Knowing she didn’t have much time until the unicorn woke up completely, Bonnie hung up and jogged out of the alley and around the corner, to the putrid brown stain that was the former Officer Davidson.
His handcuffs, she discovered, had been crushed into broken, twisted metal shards. Grimacing, she looked down, saw the tiny lens of the bodycam peeking back at her, then, frowning, bent down and plucked it from the corpse.
Aiding and abetting, she thought, tucking the little black device into her pocket. No, your Honor, I know it looked like I took the bodycam from the officer’s corpse, but that security footage is grainy, and what I was really doing was checking for a pulse… She went back around the corner and listened.
There was another thump and a groan from inside the dumpster.
I don’t have time, she thought. Gotta think of something…
Where to buy handcuffs… Where to buy…
Bonnie flinched.
A few blocks down the street, The Castle sex shop stood in all of its blocky, former McDonalds gray glory.
Immediately, she felt her face flush to nuclear proportions. She’d never been in a sex shop, not once, and really didn’t relish the idea of finding out what was inside.

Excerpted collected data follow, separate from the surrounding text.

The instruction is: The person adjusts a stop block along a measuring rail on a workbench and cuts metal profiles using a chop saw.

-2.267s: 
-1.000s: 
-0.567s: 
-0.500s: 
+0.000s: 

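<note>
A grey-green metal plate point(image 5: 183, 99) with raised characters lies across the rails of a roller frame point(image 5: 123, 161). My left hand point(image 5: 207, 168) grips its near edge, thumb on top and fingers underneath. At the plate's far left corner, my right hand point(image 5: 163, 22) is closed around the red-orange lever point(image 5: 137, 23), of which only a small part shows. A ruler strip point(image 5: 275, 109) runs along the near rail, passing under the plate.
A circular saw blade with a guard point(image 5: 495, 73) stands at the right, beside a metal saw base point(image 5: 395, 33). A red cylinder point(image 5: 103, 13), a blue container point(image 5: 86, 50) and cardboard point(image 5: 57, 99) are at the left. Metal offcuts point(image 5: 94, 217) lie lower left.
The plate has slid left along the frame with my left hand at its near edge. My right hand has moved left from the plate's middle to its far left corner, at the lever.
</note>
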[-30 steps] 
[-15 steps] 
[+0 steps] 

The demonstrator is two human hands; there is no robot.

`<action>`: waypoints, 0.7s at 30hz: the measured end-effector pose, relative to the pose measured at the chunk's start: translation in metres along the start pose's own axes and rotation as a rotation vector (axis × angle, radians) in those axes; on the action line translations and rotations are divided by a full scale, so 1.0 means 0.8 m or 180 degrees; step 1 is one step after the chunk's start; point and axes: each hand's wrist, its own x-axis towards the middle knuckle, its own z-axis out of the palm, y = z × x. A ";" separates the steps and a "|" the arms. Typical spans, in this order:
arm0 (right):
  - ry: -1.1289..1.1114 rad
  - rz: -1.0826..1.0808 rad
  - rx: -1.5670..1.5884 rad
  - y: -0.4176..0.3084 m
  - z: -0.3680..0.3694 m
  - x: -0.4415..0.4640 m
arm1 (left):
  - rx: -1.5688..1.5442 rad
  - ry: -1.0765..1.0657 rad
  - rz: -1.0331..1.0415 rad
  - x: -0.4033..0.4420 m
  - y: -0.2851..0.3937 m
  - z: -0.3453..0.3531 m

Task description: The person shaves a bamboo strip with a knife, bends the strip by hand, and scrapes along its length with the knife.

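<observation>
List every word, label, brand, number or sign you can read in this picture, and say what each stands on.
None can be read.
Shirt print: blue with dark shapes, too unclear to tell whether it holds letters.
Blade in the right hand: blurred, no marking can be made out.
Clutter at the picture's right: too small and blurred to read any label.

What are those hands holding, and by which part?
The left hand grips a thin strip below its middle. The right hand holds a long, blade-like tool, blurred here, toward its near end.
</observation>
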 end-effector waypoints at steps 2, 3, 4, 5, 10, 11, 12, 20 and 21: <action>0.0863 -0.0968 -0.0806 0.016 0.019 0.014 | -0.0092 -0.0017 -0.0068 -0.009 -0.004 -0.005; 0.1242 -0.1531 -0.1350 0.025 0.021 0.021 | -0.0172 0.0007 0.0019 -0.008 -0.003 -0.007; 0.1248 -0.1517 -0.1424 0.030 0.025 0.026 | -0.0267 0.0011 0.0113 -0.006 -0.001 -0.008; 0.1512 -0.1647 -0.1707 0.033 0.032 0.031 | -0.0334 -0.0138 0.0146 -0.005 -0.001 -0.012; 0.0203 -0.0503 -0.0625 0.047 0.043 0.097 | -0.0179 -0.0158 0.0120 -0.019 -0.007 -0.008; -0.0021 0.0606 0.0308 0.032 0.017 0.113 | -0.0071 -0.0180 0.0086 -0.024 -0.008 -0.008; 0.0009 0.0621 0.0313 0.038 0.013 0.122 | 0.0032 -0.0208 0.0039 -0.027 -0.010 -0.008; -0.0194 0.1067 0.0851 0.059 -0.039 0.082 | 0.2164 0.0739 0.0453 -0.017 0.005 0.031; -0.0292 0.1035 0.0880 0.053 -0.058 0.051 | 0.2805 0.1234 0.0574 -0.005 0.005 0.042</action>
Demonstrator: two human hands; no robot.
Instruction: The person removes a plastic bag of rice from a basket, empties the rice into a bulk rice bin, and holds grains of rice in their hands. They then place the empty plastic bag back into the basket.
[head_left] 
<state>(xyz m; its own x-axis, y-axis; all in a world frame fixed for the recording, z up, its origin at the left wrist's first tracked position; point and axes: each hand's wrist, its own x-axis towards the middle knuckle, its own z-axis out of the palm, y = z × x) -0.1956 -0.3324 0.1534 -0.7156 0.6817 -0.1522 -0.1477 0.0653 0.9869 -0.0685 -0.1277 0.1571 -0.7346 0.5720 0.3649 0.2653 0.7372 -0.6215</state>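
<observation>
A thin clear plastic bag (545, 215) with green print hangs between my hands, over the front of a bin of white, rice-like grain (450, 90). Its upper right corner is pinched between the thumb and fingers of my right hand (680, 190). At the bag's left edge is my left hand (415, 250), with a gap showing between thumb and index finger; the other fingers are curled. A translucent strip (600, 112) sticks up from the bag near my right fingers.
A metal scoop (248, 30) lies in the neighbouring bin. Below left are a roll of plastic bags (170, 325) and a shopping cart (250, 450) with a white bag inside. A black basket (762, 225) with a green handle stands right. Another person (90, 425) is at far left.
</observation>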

Fuckkk, she thought, glancing again at the groaning dumpster. “Dude, you better fucking appreciate this when I’m done with you.”
Then, because she knew the dumpster wouldn’t hold him for long, she took off at a jog for the Castle.
Oh hey sir, I just want to buy some handcuffs. Like right now, I’m running out of time. Thanks.
Her face felt like it was approximately the temperature of the sun as she yanked open the front door of the shop and stepped inside. Immediately, her guts twisted. Colorful sex toys of every shape and size adorned every square inch of surface space, and a bright-eyed young guy with blond hair and a goatee looked up from his phone. “Hey there!”
“Handcuffs,” Bonnie blurted.
Because that didn’t sound creepy at all.
But the man didn’t bat an eye. “On the wall over there.” He pointed to the back of the store.
“Thanks,” she gulped, trying to keep her eyes forward as she hurried past the racks and racks of colorful dildos, high heeled shoes, whips and black leather…
Oh god I think I’m gonna be sick, she thought, her vision going blurry with her sudden bout of nausea. She went to the proffered rack, grabbed the first set of handcuffs she could find, and took it back to the front desk.
“That’s it?” the guy behind the counter asked.
“Oh for sure,” she managed, handing him her debit card.
“You don’t look so good,” the guy mentioned. “First time in here?”
Bonnie, whose eyes had caught on a black corset almost identical to the one the feylord had used on her, swallowed hard and jerked her eyes back to the cashier. “What?”
He grinned and gave a knowing chuckle. “Twenty bucks.”
Bonnie, who had expected handcuffs to cost more, merely nodded and hastily took her receipt and the proffered opaque plastic bag. “Thanks,” she blurted, shoving her debit card back into her wallet and all but bolted for the front door. She was already back to the dumpster, inhaling huge lungfuls of fresh alley air, when she pulled out the handcuffs and realized they were pink and fuzzy.
“What the fuck?” she thought, staring down at them in horror. Warily, she glanced up at the general direction of the Castle, trying to determine if she had time to go get a pair that didn’t look like it had just come out of a furry convention.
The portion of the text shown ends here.